In order to predict individual patient’s symptoms related to different treatments, we made prediction of the UPDRS III. To estimate the global accuracy for the predictions of UPDRS attributes, we decided to recognize the prediction as accurate if it does not differ from the actual values from more than 20 % of values range.

As our purpose was to find if RS (saccade) attributes are significant, we began with prediction of UPDRS III using classical neurological measures but without UPDRS total and without EM parameters. Below, in Table 7 we gave results of global accuracies using different parameters of tolerance and t-norm. The best result gave Eqs. 1 and 6: the global accuracy was 46 %.

Table 7. Global accuracy for different parameters chosen for the prediction of UPDRS values, not including any eye movements parameters

In the next step, we have tested results of UPDRS III prediction using in addition to standard neurological data (without UPDRS total) also RS duration and amplitude. The best result - global accuracy of 63 % - was obtained for Eqs. 2 and 5 (Table 8).
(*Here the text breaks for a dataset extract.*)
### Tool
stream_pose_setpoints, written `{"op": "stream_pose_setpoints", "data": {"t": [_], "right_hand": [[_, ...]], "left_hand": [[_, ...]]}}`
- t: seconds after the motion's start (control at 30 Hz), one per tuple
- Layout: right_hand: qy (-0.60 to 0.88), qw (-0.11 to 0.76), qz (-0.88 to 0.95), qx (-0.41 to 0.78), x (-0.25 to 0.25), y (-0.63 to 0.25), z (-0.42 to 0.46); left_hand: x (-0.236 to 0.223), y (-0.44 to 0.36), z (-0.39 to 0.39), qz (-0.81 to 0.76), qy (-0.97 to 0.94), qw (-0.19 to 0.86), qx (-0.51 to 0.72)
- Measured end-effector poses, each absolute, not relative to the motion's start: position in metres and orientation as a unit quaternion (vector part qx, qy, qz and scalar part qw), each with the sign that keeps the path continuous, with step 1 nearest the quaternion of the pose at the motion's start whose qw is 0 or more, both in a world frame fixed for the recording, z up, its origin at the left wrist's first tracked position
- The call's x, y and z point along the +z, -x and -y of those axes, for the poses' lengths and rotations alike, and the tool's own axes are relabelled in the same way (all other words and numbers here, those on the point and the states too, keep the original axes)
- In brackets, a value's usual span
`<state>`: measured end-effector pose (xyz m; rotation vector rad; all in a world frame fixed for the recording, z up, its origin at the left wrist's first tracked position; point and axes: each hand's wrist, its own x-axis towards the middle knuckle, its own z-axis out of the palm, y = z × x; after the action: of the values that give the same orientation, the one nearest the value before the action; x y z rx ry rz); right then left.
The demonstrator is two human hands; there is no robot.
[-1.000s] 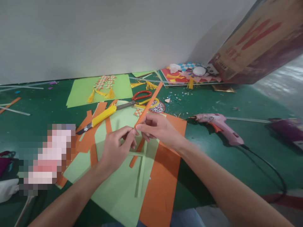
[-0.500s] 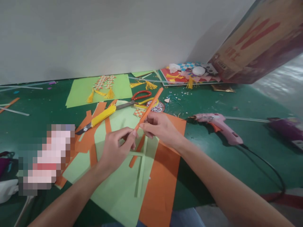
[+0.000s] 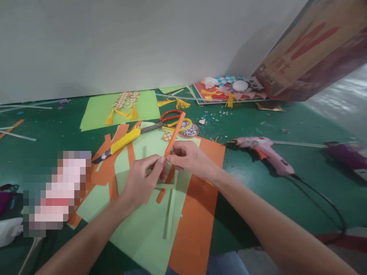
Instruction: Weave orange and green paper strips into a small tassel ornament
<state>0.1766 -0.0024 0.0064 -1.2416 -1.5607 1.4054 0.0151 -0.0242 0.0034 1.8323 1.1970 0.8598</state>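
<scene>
Both hands meet over the papers in the middle of the table. My left hand [image 3: 147, 176] pinches orange and green paper strips between thumb and fingers. My right hand [image 3: 187, 157] is closed on the orange paper strip [image 3: 177, 129], whose far end sticks up beyond the fingers. Another orange strip end [image 3: 162, 194] and thin light green strips [image 3: 170, 214] hang below the hands. Under them lie a light green sheet [image 3: 143, 236] and an orange sheet [image 3: 195, 225]. Fingers hide where the strips join. Scissors [image 3: 153, 127] with red and yellow handles lie just beyond.
A yellow cutter [image 3: 125, 140] rests on orange scraps at left. The pink glue gun [image 3: 265, 147] with its cord lies at right. Behind are checkered woven pieces with yellow tassels [image 3: 126, 101] on a green sheet, and a pile of decorations [image 3: 226, 89] by a box [image 3: 312, 49].
The orange strip's far end has swung to the left and lower, now more upright. My right hand has shifted slightly closer to my left one.
</scene>
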Motion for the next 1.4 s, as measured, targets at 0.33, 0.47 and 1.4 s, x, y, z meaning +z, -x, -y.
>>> {"op": "stream_pose_setpoints", "data": {"t": [0.33,0.47,1.4], "right_hand": [[0.438,0.414,0.556,0.572,0.004,-0.1802,-0.0032],[0.443,0.383,0.574,0.572,0.0033,-0.1785,-0.001],[0.48,0.343,0.609,0.53,0.0074,-0.1769,0.0026]], "left_hand": [[0.0013,-0.0144,0.0234,-0.462,-0.726,0.365,0.355],[-0.0008,-0.0143,0.0238,-0.472,-0.7,0.413,0.341],[0.0053,-0.0152,0.0227,-0.474,-0.689,0.445,0.319]]}}
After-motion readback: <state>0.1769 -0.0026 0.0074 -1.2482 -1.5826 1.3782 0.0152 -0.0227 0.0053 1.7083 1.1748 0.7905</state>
Table 8. Global accuracy for the UPDRS III prediction including RS

5 Conclusions

We have presented a comparison of several tolerance and t-norm equations in prediction results of different treatments in Parkinson patients using fuzzy rough set theory (FRST). We have performed similar calculations for the symptoms predictions also using FRST. Our results demonstrated that attribute related to the eye movements are important and gave better predictions than only classical neurological measurements. This work is continuation of our previous papers where rough set theory (RST) was used. The global coverage results were better when FRST was used, however the global accuracy was higher with RST, but number of measurement is relatively small. A big advantage of the eye movement (EM) measurements is that they might be perform without doctor help, objectively with high precision and in the near future at patient’s home. With help of the data mining methods such as RST or FRST these data can be automatically evaluated in order to give instant, objective advice to individual patient – it is the future method related to the tele-medicine. However, in order to be able to use the analyzed methods in practical applications, we need to perform measurements and confirm our results on larger group of patients that is actually in work in-progress.